Facebook Marketplace and Craigslist are the dominant channels for private-party used mattress sales. Sellers on these platforms are private individuals with no legal sanitization obligation in most states, no warranty to transfer, and no accountability if the mattress turns out to have a problem. Prices typically land between $150 and $400 for a queen, which sounds like a deal until you factor in the cost of a potential bed bug infestation, professional extermination runs $500 to $2,000 and often requires discarding furniture well beyond the mattress itself.
Thrift stores and secondhand furniture shops sometimes accept mattresses, though many chains now refuse them precisely because of liability and sanitation concerns. When thrift stores do sell used mattresses, state law in many jurisdictions requires a specific sanitization label (a yellow tag) certifying the mattress has been professionally cleaned.
Mattress refurbishers and secondhand mattress dealers exist in most major metros.
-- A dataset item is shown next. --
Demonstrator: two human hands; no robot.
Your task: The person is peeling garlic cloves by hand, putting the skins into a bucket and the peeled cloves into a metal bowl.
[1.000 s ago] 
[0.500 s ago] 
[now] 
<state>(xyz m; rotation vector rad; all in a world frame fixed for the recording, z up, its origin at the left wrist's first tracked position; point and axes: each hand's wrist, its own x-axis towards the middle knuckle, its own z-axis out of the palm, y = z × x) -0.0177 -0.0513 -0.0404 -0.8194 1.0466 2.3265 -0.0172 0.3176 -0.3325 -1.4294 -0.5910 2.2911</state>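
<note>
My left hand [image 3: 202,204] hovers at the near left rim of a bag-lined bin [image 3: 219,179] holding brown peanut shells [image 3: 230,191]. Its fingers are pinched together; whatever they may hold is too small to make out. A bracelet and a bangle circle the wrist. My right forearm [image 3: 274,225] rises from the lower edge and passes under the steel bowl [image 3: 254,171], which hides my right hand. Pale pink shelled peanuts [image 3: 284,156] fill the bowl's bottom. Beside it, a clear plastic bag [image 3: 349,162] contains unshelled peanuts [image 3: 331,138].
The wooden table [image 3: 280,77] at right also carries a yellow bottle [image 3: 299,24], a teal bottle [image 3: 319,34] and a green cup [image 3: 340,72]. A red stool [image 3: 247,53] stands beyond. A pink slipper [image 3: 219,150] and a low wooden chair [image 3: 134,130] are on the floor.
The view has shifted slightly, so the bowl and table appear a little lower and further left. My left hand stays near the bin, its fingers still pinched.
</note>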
These are commercial operations that, depending on state, face stricter obligations: sanitization records, labeling requirements, and sometimes licensing. They're a step up from a random Craigslist listing, but the core limitations, unknown use history, degraded materials, no manufacturer warranty, remain.
Estate sales and storage unit auctions occasionally surface mattresses at very low prices. Condition and history are almost entirely unknown in these contexts.
The Risk Table: What You're Actually Evaluating
Before you inspect anything, understand what you're up against. Each risk category below has a different detectability profile.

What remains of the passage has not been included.